## EXERCISE
Transcribe everything in the listing below exactly, except the pictures.

□ □ □ □ □

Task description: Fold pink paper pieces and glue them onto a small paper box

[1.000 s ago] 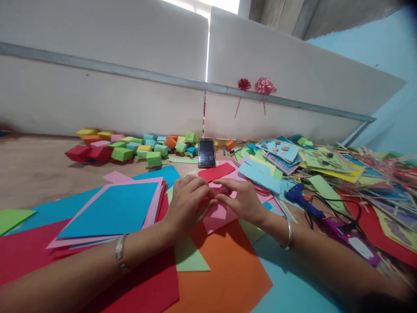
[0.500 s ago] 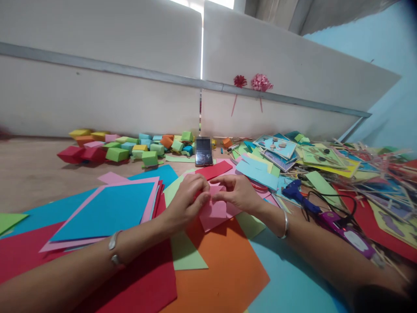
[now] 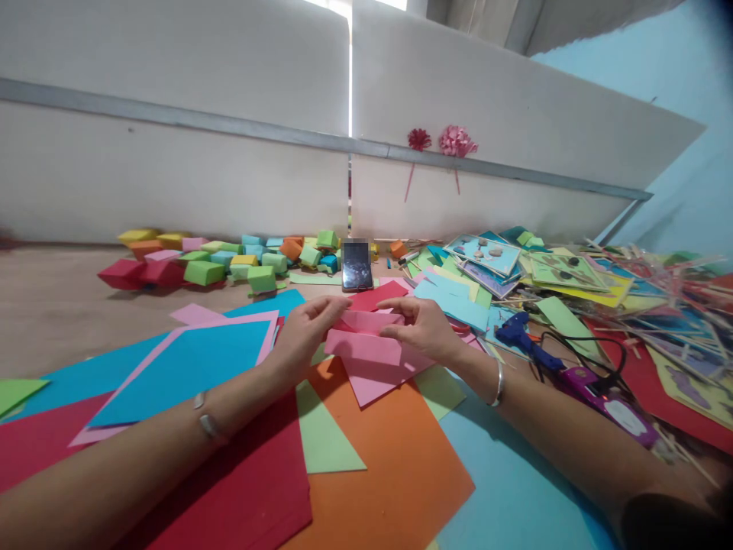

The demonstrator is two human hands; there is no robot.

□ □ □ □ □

## OUTPUT OF THE TASK
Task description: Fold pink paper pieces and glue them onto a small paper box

[1.000 s ago] 
[0.500 s ago] 
[now] 

The demonstrator is two human hands; there is no robot.

The given answer completes the exercise.